俺は全力で走り回りながら、戦線を圧迫する敵を蹴散らした。俺も俺の兵士たちも人間の限界を超えた体力と精神力を発揮している。
そして更に数分後……ついに『その時』が来た。敵の後方から混乱の声が上がったのだ。
「へっ」
そう、俺が数ヶ月に渡って『連絡網』を構築したのは……味方と連携を取るためだ。狼煙を上げ、伝書鳩を飛ばし……『敵の後方を全速力で突け』と、ルベンの軍隊に伝えたのだ。
通常、軍隊を無暗に分散させるのは自殺行為だ。『広く分散させて敵を包囲する』ことも不可能ではないが……それはあくまでも味方と『緊密な連携』を取った場合だ。無暗に分散させると、味方がやられているのに助けに行けず『各個撃破の的』になるだけだ。
『緊密な連携』の鍵は『連絡』だ。常に味方に状況を伝達し、同じ戦場に集まって戦う必要がある。だから俺は領地の所々に監視塔を設置し、狼煙や伝書鳩を用意した。
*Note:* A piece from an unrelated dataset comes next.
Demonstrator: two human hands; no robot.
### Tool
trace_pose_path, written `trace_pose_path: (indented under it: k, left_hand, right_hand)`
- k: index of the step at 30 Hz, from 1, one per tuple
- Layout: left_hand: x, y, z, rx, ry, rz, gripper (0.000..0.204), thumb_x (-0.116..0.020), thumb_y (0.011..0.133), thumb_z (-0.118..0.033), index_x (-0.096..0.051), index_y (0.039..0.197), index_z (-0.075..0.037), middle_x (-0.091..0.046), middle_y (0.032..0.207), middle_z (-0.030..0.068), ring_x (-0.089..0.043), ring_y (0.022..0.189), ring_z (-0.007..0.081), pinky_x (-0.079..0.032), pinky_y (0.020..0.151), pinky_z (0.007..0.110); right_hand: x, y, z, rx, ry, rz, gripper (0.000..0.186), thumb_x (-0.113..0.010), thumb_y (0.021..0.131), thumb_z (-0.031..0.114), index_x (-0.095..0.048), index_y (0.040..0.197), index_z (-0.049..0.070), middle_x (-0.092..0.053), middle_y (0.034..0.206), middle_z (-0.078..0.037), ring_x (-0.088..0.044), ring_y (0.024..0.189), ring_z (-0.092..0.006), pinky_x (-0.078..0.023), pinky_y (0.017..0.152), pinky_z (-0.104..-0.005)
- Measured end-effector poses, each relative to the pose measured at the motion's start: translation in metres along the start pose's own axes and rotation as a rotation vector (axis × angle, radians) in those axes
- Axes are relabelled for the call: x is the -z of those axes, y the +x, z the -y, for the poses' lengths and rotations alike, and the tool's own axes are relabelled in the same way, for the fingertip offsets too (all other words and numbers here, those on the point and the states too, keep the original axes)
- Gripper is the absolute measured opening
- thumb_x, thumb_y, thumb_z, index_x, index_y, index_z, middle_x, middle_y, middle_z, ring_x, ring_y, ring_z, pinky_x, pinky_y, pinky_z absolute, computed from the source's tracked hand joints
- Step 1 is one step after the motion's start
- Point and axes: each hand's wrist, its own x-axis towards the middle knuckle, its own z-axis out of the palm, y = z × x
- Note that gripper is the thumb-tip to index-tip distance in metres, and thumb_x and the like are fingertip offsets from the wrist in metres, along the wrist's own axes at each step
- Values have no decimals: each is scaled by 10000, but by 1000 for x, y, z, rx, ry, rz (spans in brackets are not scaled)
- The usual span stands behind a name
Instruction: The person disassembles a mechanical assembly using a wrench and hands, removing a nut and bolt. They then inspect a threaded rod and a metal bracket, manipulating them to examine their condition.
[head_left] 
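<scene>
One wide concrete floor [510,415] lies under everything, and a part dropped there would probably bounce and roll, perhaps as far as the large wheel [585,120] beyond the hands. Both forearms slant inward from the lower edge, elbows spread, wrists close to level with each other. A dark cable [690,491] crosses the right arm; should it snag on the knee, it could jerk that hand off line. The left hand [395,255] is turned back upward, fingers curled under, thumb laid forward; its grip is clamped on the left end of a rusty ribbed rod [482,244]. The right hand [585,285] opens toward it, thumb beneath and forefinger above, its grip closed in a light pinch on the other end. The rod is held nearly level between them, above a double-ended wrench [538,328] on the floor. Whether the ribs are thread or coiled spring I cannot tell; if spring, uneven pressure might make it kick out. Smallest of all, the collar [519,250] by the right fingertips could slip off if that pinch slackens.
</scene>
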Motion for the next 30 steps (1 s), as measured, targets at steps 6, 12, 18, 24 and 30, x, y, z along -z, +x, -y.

その努力が今になって実を結んだ。ルベンは騎兵部隊を先行させて、やっとのこと我が軍が戦っている戦場に到着した。こうなったら『各個撃破の的』は『連携攻撃』に変わる。
「援軍が来た……!」
「味方が到着した!」
俺の兵士たちも変化に気付いて、士気が更に高まる。
「な、何だ!?」
「後方から……!?」
『後方からの奇襲』の恐怖は、ベテランほどよく知っている。敵傭兵たちは一瞬で動揺する。
「敵の援軍はたった数人だ! 怯むな!」
敵指揮官が必死に叫んで、動揺を収拾しようとした。
「数人だと……?」
俺すら少し驚いた。ルベンのやろう……まさかたった数人を先行させたのか?
その直後、俺はその『たった数人の援軍』の姿を直接目撃した。彼らは……本当にたった6人だ。たった6人の騎兵たちだ。
「まさか……」
しかしその6人は……全員赤い鎧を着て、極限まで鍛錬された武で周りを圧倒している。立ち塞がる敵を次々と倒し、凄まじい殺戮を繰り広げている。その威風堂々な姿は……まさに戦場の悪魔たちだ。
「ふふふ……」
俺は笑った。笑うしかなかった。たった6人の援軍の正体は……俺の組織、俺の最初の仲間たち……『レッドの組織』だった。